En décidant de ne pas prendre part au double scrutin des législatives et municipales du 09 février 2020, le Mouvement pour la renaissance du Cameroun (Mrc) a pris le risque, si le pouvoir de Yaoundé campe sur ses positions, de disparaître de la scène politique. Mais que dire de ses combats ?
Au poker, ce serait vu comme “faire tapis”. La non participation aux législatives et municipales prive cette formation politique d’une présence dans les conseils municipaux et à la chambre basse du parlement jusqu’en 2025, avec comme point d’orgue l’impossibilité de présenter un candidat à la présidentielle de la même année, vu qu’une des conditions à remplir est d’avoir au moins un élu de l’un ou l’autre scrutin.
Pour justifier sa position et sa décision, le Mrc soutient que la résolution de la crise anglophone, le solde du contentieux de la présidentielle et l’adoption d’un code électoral consensuel sont des préalables qui ont manqué au moment d’aborder le double scrutin de ce dimanche. En effet, le gouvernement est resté sourd à l’idée d’un nouveau code électoral, bien que même l’organe en charge des élections, Elecam, l’ait réclamé dans un rapport. Il est également imperméable à l’dée de procéder à un recomptage des bulletins de la présidentielle. De fait, les c’est désormais un sujet clos, si l’on se fie aux discours d’investiture et de fin d’année 2018 de Paul Biya. Et quant à la crise anglophone, Yaoundé estime l’avoir solutionnée avec le controversé Grand dialogue national, le Code général des collectivités territoriales décentralisées et surtout le statut spécial des régions du Nord-Ouest et du Sud-Ouest. En peu de mots, tous les chevaux de bataille du Mrc sont le dernier souci du régime de Yaoundé.
Alors que Maurice Kamto, sorti de prison en octobre dernier, après 9 mois de détention arbitraire dans le cadre des protestations des résultats de la présidentielle, est en tournée en Occident et profite de chaque escale pour marteler la nécessité pour la communauté internationale de prêter une attention plus prononcée sur la situation du Cameroun, le sort de ses griefs repose désormais sur l’intérêt des chancelleries occidentales et des organisations internationales sur les crises qui agitent le Cameroun.

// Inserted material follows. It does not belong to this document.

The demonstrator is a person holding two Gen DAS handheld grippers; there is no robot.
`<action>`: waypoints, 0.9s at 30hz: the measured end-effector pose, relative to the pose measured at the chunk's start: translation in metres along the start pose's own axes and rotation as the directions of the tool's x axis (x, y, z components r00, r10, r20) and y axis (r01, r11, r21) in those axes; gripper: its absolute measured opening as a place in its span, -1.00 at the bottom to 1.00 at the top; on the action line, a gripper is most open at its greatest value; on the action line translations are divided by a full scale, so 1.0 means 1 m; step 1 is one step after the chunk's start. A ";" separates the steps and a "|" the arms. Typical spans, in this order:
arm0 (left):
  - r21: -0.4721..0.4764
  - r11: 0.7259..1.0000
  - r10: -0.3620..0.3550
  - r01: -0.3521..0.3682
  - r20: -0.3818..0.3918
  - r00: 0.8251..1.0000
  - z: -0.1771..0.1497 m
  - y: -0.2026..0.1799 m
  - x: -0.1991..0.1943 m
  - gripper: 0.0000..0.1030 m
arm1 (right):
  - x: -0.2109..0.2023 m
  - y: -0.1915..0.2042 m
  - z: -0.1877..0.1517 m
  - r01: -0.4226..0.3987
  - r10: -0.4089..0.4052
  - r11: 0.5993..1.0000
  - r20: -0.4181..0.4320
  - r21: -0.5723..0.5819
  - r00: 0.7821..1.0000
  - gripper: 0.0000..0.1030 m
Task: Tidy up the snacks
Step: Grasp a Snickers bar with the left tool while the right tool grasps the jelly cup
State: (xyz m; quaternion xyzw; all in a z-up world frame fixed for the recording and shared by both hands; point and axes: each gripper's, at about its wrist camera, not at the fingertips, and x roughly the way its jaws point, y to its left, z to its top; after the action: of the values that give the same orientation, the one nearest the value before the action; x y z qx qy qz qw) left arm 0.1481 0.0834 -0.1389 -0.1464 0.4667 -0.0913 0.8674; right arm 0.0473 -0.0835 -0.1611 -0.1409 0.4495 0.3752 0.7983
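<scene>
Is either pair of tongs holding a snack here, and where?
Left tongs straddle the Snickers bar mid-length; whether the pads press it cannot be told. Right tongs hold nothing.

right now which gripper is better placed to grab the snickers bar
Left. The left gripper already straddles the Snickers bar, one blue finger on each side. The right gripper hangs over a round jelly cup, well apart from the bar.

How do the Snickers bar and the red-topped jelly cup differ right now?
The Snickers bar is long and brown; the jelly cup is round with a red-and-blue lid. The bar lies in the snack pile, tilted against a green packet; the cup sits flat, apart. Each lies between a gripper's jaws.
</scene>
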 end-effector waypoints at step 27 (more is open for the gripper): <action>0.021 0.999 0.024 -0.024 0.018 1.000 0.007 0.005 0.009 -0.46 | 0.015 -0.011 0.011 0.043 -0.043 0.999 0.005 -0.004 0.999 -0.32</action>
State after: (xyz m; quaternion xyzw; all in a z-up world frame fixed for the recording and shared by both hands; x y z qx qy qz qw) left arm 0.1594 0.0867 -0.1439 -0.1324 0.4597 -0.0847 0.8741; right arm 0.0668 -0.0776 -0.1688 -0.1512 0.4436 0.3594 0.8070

Pour ce faire, il compte sas doute sur un taux d’abstention record demain dimanche, pour légitimer davantage sa campagne internationale actuelle.
Pari osé, mais pari quand même, dans un environnement politique marqué par les écarts de langage de certains présidents de parti qui dénotent un souci de prestige ou une préoccupation alimentaire. Pour s’en convaincre, les deux derniers en date: Cabral Libii du Parti camerounais pour la réconciliation nationale, cité par le quotidien gouvernemental Cameroon Tribune, disait à ses militants lors d’un meetin de la campagne électorale qui s’achève qu’il vise un poste de ministre. Quant à Jean de Dieu Momo, président des Patriotes démocrates pour le développement du Cameroun (Paddec), ministre délégué auprès du ministre de la Justice, et qui se présente lui-même comme “ministron”, multipliant les pitreries depuis qu’il a été nommé, il dit qu’il est et a le pouvoir, et pour rien au monde, il ne peut démissionner.